# [Task brief]
Find the line with "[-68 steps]" in the entries below. Repeat it, every following line, and the line with "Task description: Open", exactly and with nothing added.

# [Data]
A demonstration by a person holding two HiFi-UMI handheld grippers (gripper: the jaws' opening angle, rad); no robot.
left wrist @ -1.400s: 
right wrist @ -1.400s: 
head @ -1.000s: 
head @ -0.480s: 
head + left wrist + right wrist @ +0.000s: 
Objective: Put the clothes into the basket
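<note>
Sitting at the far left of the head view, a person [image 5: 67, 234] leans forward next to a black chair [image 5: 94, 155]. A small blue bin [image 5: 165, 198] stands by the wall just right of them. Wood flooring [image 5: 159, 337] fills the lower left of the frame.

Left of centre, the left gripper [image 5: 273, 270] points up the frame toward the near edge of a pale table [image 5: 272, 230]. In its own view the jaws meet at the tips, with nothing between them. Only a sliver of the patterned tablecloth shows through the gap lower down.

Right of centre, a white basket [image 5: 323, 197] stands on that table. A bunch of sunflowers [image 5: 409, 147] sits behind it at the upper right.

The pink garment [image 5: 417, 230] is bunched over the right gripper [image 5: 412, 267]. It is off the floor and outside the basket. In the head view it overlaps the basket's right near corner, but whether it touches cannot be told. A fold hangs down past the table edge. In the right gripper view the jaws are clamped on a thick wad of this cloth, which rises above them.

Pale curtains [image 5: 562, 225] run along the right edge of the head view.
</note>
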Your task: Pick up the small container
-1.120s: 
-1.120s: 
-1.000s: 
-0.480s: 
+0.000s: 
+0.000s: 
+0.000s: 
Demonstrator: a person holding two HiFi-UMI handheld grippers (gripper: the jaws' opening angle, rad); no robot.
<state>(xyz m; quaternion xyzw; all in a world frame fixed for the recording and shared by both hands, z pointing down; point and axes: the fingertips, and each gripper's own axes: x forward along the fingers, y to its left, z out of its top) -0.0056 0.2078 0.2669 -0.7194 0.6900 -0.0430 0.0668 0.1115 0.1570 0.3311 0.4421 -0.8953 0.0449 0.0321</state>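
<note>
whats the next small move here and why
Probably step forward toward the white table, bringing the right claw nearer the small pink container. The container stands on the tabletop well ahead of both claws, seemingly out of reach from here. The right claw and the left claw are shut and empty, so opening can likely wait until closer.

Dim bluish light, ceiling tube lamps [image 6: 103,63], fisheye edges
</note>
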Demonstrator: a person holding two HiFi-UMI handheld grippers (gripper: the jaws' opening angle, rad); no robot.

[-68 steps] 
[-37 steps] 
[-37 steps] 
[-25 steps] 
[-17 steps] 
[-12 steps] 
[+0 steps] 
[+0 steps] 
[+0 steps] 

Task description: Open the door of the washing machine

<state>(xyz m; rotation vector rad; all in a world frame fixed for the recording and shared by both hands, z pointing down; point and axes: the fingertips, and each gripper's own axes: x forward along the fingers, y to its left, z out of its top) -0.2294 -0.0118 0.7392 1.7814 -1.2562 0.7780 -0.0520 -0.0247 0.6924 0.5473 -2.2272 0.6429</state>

# [Your solution]
[-68 steps] 
[-37 steps] 
[-37 steps] 
[-25 steps] 
[-17 steps] 
[-12 steps] 
[+0 steps] 
[+0 steps] 
[+0 steps] 

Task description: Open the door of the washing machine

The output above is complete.